**Directions**
Restate word for word the section of the entries that opens at the line containing "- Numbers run" and closes at the line containing "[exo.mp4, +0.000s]", both lines kept, pictures dropped.

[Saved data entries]
= = = = = = =

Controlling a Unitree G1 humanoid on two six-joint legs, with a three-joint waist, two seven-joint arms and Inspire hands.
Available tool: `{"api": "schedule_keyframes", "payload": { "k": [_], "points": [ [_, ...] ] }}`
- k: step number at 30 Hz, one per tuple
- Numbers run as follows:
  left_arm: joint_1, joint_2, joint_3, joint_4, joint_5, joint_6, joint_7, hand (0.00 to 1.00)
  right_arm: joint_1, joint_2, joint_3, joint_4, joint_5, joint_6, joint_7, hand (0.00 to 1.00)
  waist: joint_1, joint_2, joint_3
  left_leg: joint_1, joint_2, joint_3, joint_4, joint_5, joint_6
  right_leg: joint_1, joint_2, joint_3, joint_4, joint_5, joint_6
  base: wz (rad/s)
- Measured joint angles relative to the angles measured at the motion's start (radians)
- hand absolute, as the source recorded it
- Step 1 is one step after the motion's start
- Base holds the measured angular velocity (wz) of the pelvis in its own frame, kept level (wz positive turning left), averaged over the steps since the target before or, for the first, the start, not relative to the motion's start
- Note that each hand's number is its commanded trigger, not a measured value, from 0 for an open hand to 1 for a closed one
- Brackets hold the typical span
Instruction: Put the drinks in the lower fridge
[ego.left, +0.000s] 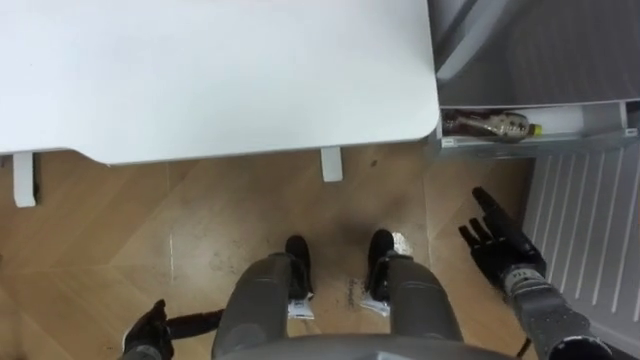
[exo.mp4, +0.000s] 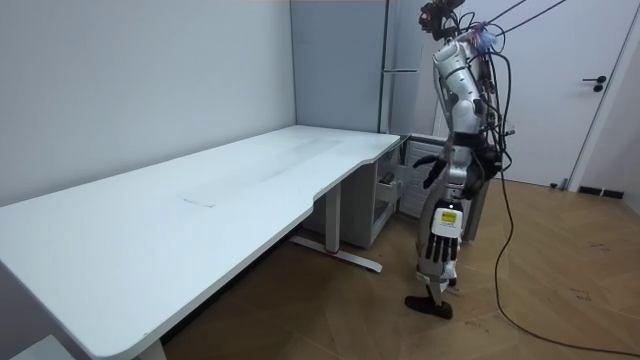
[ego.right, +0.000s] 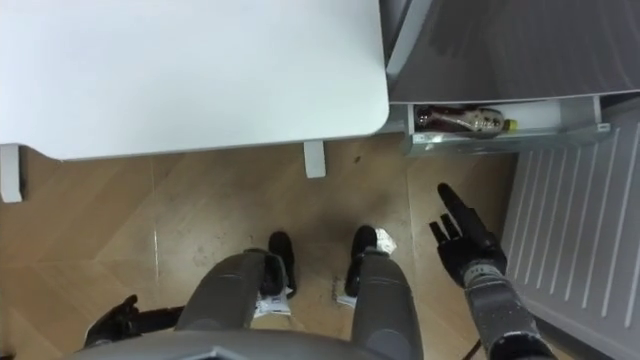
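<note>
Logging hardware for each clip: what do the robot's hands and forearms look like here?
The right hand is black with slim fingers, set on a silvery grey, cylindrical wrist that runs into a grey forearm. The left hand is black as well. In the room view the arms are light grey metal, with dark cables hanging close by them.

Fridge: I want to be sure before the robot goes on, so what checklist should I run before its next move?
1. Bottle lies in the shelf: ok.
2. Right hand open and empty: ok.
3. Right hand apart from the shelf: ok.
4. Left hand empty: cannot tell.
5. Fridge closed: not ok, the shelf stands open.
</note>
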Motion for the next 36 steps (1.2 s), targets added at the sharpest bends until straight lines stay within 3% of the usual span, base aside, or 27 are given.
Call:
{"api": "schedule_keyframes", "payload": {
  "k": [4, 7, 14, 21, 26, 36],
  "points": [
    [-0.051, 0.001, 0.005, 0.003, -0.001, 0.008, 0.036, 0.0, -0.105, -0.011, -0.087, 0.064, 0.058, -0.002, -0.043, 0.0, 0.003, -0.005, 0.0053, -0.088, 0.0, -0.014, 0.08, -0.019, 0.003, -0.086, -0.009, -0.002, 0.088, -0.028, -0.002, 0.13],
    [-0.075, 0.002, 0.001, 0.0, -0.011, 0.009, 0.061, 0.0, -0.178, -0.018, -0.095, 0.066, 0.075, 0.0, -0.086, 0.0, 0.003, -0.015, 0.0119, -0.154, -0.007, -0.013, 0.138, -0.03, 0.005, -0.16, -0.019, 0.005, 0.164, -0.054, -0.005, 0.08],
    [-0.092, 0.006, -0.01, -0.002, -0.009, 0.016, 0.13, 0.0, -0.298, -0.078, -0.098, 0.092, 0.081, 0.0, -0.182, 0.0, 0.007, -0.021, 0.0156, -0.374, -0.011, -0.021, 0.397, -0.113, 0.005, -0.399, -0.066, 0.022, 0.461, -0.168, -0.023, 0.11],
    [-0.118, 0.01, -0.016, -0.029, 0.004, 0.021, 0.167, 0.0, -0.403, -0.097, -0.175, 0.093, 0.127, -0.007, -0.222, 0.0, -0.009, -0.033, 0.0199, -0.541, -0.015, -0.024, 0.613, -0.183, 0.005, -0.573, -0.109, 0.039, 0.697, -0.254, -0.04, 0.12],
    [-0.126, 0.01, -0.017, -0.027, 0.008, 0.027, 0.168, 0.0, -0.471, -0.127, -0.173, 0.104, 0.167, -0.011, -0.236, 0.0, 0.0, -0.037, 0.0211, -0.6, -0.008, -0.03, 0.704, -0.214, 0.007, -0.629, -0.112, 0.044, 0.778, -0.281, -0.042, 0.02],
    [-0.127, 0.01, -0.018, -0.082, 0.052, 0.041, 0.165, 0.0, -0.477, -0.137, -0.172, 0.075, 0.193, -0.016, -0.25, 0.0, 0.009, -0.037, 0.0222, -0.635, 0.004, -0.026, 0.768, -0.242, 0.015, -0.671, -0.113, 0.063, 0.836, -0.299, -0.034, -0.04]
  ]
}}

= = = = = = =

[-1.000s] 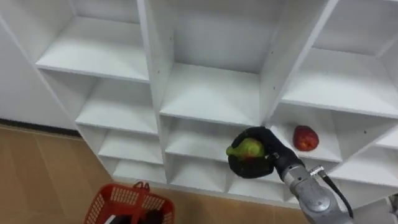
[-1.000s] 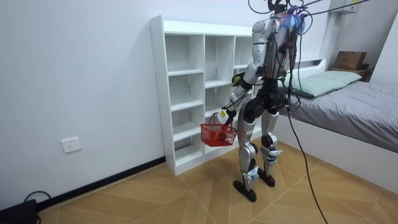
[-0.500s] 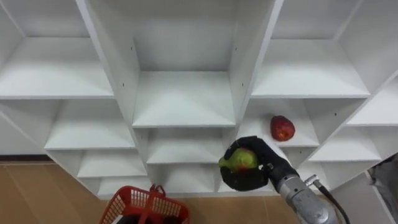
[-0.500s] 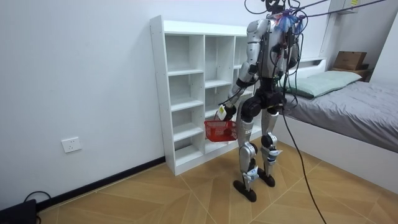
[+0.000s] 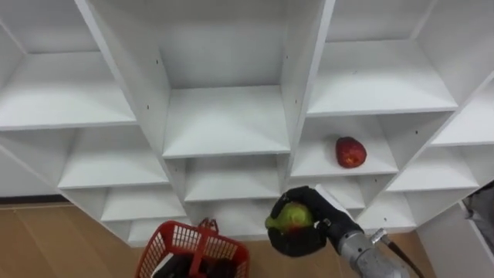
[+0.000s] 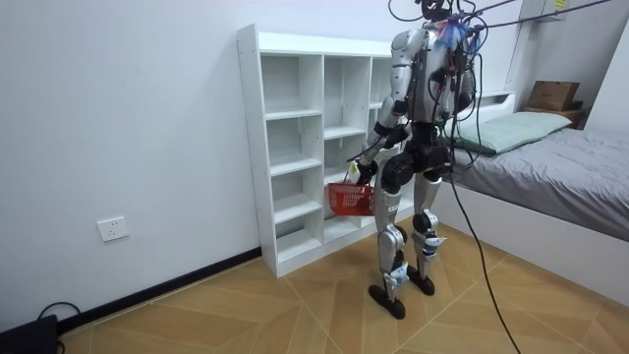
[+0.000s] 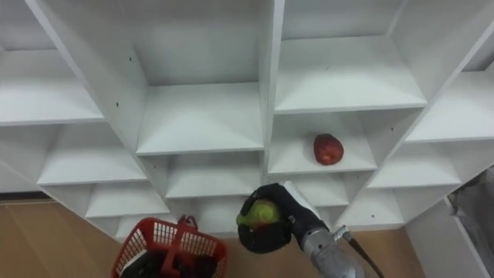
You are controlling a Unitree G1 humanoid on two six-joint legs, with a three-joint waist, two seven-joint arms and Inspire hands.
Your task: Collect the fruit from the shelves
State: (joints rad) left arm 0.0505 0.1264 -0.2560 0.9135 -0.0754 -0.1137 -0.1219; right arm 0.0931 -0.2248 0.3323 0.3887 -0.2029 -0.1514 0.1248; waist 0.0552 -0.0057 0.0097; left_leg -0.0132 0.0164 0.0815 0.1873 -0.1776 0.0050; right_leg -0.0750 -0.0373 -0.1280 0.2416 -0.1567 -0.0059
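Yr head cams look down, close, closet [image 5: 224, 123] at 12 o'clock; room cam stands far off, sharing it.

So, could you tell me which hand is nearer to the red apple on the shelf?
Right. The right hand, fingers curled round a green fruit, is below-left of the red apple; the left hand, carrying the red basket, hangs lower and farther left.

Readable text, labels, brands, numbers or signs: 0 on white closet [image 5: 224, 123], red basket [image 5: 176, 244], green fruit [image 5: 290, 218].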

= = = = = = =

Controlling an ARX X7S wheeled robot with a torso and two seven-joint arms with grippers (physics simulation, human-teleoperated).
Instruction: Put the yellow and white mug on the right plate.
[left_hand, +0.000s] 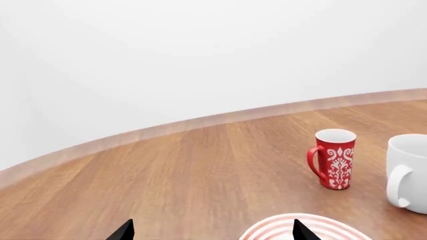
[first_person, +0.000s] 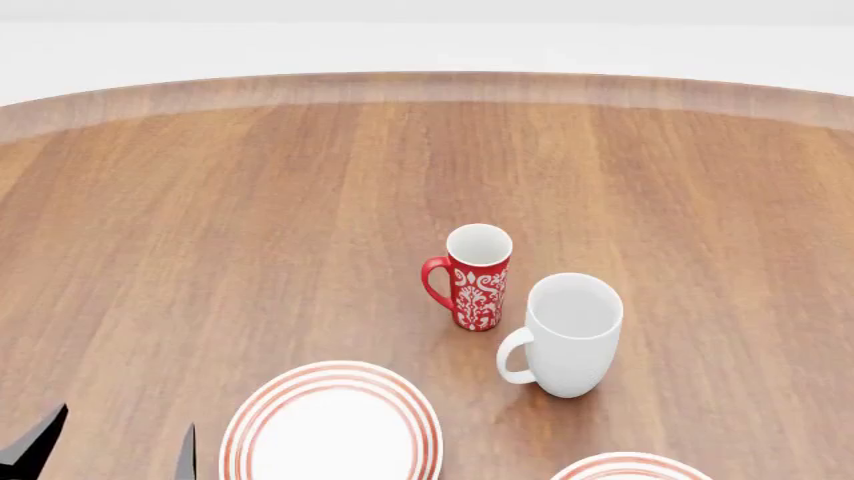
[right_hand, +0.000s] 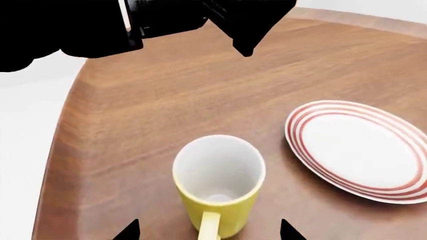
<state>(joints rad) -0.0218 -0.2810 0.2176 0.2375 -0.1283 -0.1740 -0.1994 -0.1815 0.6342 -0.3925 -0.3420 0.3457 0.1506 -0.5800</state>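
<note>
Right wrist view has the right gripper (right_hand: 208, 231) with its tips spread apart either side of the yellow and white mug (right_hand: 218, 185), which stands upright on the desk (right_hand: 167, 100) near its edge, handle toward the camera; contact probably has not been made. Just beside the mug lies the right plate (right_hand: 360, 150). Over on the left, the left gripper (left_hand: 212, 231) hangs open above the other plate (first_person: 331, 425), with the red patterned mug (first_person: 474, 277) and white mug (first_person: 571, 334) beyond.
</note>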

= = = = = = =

**Written answer**
- Numbers run as follows:
  left_arm: joint_1, joint_2, joint_3, joint_4, joint_5, joint_6, joint_7, hand (0.00 to 1.00)
  right_arm: joint_1, joint_2, joint_3, joint_4, joint_5, joint_6, joint_7, hand (0.00 to 1.00)
  waist: joint_1, joint_2, joint_3
  left_leg: joint_1, joint_2, joint_3, joint_4, joint_5, joint_6
  right_leg: joint_1, joint_2, joint_3, joint_4, joint_5, joint_6
  base: wz (rad/s)
- Measured joint angles relative to the angles measured at the motion's start (radians)
- hand absolute, as the source recorded it
- Step 1 is one step after the motion's start
- Base holds the measured angular velocity (wz) of the pelvis in its own frame, kept level (wz positive turning left), averaged over the steps since the target before or, for the first, the start, not relative to the motion's start
- Note that each hand's number is its commanded trigger, not a measured value, from 0 for an open hand to 1 for a closed one
- Brackets hold the typical span
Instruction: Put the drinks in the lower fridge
[ego.left, +0.000s] 
[exo.mp4, +0.000s] 

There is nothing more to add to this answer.